• WHAT YOU HAVE TO DO:
Pull out of the data below the stretch of lines bounded by the one containing "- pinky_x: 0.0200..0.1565" and the one containing "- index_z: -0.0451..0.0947", both bounds included, unchanged.

• DATA EXTRACT:
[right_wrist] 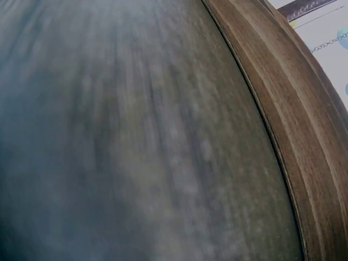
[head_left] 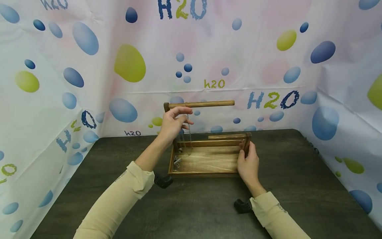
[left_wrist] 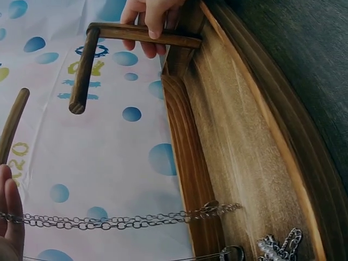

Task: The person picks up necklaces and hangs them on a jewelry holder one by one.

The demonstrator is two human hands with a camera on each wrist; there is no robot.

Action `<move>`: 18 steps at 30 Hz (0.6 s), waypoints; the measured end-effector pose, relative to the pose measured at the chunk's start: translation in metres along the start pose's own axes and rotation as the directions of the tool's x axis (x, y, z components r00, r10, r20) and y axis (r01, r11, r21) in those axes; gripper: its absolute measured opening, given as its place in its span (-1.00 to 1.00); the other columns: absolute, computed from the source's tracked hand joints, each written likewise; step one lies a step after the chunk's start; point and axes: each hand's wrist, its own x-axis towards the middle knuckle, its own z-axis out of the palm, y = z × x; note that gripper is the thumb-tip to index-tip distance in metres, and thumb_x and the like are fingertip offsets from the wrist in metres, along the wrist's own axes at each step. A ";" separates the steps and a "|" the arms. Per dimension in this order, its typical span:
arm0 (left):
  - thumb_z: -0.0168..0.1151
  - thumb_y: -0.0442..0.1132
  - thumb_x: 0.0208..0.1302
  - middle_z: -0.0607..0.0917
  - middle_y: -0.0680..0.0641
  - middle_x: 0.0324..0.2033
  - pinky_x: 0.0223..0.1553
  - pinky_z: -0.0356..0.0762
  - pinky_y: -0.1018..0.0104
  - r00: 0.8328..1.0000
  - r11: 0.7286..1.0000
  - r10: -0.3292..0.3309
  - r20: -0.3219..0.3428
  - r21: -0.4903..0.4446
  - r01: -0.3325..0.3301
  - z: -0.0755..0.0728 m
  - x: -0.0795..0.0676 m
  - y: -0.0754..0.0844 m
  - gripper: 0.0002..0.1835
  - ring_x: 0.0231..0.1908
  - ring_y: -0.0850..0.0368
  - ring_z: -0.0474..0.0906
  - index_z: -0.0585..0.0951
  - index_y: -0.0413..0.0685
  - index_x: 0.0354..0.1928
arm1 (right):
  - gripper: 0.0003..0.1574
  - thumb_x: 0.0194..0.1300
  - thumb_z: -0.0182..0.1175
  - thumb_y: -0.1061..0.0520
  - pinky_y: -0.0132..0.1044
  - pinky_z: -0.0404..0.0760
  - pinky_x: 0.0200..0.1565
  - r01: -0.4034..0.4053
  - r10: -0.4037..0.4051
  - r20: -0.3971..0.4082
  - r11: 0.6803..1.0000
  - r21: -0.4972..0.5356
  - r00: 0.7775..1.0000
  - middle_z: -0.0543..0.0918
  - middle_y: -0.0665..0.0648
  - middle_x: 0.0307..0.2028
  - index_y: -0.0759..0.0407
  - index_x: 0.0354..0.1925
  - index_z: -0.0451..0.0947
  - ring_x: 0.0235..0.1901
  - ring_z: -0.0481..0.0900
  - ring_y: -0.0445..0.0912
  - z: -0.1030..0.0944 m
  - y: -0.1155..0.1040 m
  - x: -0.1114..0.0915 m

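A wooden jewelry stand [head_left: 212, 159] has a shallow tray base, a tall left arm with a long rod [head_left: 209, 104], and a shorter right post [left_wrist: 179, 39] with a lower rod [head_left: 228, 136]. My right hand [head_left: 249, 164] grips that right post, thumb in front and fingers behind. Beside the upper rod's left end is my left hand [head_left: 176, 122], its fingers extended against the hanging silver chain necklace [left_wrist: 119, 222]. The chain's lower end hangs over the tray. Silver jewelry [left_wrist: 280, 247] lies in the tray's left end.
The stand sits on a dark wood-look table [head_left: 191, 205]. Behind it rises a white backdrop [head_left: 167, 49] with colored ovals. Black wrist devices [head_left: 163, 181] are worn below both hands. The right wrist view shows mostly blurred tabletop and the tray's outer side [right_wrist: 293, 103].
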 end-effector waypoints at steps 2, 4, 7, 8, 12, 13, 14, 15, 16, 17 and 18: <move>0.02 -0.51 0.46 0.64 -0.15 -0.02 -0.20 0.69 0.12 1.000 1.000 -0.006 -0.002 0.001 0.006 0.001 0.000 -0.001 -0.74 -0.23 -0.01 0.72 0.63 -0.33 0.06 | -0.54 0.47 -0.03 0.39 0.18 0.44 0.14 0.003 -0.003 0.000 1.000 0.001 1.000 0.61 0.38 0.08 0.37 0.29 0.34 0.13 0.54 0.26 0.000 0.000 0.000; 0.02 -0.52 0.46 0.65 -0.14 -0.03 -0.09 0.66 0.07 1.000 1.000 -0.008 0.001 0.003 0.008 0.001 0.000 -0.004 -0.74 -0.14 -0.05 0.72 0.62 -0.37 0.07 | -0.54 0.47 -0.03 0.39 0.17 0.44 0.13 0.002 -0.002 0.002 1.000 0.002 1.000 0.61 0.37 0.08 0.36 0.29 0.34 0.13 0.54 0.25 0.000 0.000 0.001; 0.03 -0.55 0.42 0.66 -0.16 -0.02 0.04 0.59 0.06 1.000 1.000 0.006 0.005 0.017 -0.006 0.001 -0.001 -0.006 -0.73 -0.03 -0.08 0.68 0.62 -0.39 0.06 | -0.54 0.47 -0.03 0.38 0.16 0.45 0.13 0.004 -0.004 0.001 1.000 0.006 1.000 0.61 0.37 0.08 0.36 0.30 0.34 0.13 0.55 0.24 0.000 0.000 0.000; 0.04 -0.55 0.42 0.67 -0.17 -0.01 0.07 0.56 0.08 1.000 1.000 0.011 0.005 0.026 -0.011 0.001 -0.001 -0.007 -0.73 0.00 -0.08 0.67 0.62 -0.37 0.05 | -0.53 0.47 -0.02 0.38 0.16 0.46 0.13 0.004 -0.004 0.000 1.000 0.007 1.000 0.61 0.36 0.08 0.35 0.30 0.34 0.13 0.55 0.23 0.000 0.000 0.000; 0.07 -0.55 0.40 0.66 -0.22 0.03 0.21 0.46 0.09 1.000 0.998 0.012 0.009 0.063 -0.013 0.001 -0.004 -0.011 -0.73 0.08 -0.04 0.61 0.65 -0.30 0.03 | -0.53 0.47 -0.02 0.37 0.14 0.45 0.15 0.002 -0.002 -0.003 1.000 0.014 1.000 0.62 0.34 0.08 0.33 0.30 0.35 0.14 0.55 0.21 0.000 0.000 0.000; 0.07 -0.54 0.40 0.66 -0.22 0.04 0.22 0.45 0.08 1.000 0.997 0.007 0.010 0.074 -0.008 0.000 -0.005 -0.012 -0.73 0.10 -0.03 0.60 0.65 -0.28 0.03 | -0.53 0.47 -0.02 0.38 0.15 0.45 0.15 0.003 -0.003 -0.003 1.000 0.016 1.000 0.62 0.34 0.08 0.34 0.30 0.35 0.15 0.55 0.21 0.000 0.000 0.000; 0.07 -0.53 0.41 0.65 -0.21 0.06 0.23 0.45 0.08 1.000 0.997 0.003 0.013 0.079 -0.004 0.000 -0.005 -0.013 -0.73 0.11 -0.02 0.59 0.65 -0.27 0.04 | -0.53 0.47 -0.02 0.38 0.14 0.45 0.16 0.002 -0.002 -0.004 1.000 0.016 1.000 0.62 0.34 0.08 0.34 0.30 0.35 0.15 0.55 0.21 0.001 0.000 0.000; 0.07 -0.53 0.41 0.64 -0.19 0.08 0.23 0.45 0.08 1.000 0.996 -0.004 0.015 0.085 0.003 0.000 -0.006 -0.014 -0.73 0.13 -0.02 0.59 0.65 -0.26 0.05 | -0.53 0.47 -0.02 0.38 0.14 0.45 0.16 0.003 -0.002 -0.004 1.000 0.018 1.000 0.62 0.34 0.08 0.34 0.30 0.35 0.15 0.55 0.21 0.001 0.001 0.000; 0.07 -0.52 0.42 0.63 -0.17 0.09 0.23 0.45 0.09 1.000 0.996 -0.011 0.019 0.087 0.010 -0.001 -0.006 -0.015 -0.72 0.14 -0.01 0.58 0.64 -0.26 0.06 | -0.53 0.46 -0.02 0.39 0.14 0.44 0.16 0.004 -0.004 -0.004 1.000 0.019 1.000 0.62 0.34 0.08 0.35 0.30 0.35 0.15 0.55 0.21 0.001 0.001 0.000; 0.06 -0.52 0.43 0.62 -0.16 0.11 0.23 0.45 0.10 1.000 0.996 -0.016 0.023 0.088 0.014 -0.001 -0.007 -0.016 -0.72 0.16 -0.01 0.57 0.64 -0.27 0.08 | -0.54 0.46 -0.03 0.40 0.14 0.44 0.16 0.006 -0.006 -0.004 1.000 0.019 1.000 0.62 0.35 0.08 0.35 0.29 0.35 0.15 0.54 0.22 0.001 0.001 0.000; 0.06 -0.52 0.43 0.60 -0.16 0.13 0.22 0.46 0.11 0.999 0.996 -0.019 0.026 0.086 0.017 -0.002 -0.007 -0.017 -0.71 0.17 -0.01 0.56 0.63 -0.28 0.09 | -0.54 0.46 -0.03 0.40 0.15 0.44 0.16 0.008 -0.008 -0.004 1.000 0.020 1.000 0.62 0.35 0.08 0.36 0.29 0.35 0.15 0.54 0.22 0.001 0.001 0.000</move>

• RESULT FOR THIS TASK:
  - pinky_x: 0.0200..0.1565
  - r01: -0.4034..0.4053
  - r10: -0.4037..0.4051
  - r20: -0.3971..0.4082
  - r11: 0.6803..1.0000
  - r21: -0.4972..0.5356
  - r00: 0.7775..1.0000
  - middle_z: -0.0543..0.0918
  - middle_y: -0.0665..0.0648
  - middle_x: 0.0307..0.2028
  - index_y: -0.0759..0.0407
  - index_x: 0.0354..0.1925
  - index_z: -0.0451..0.0947

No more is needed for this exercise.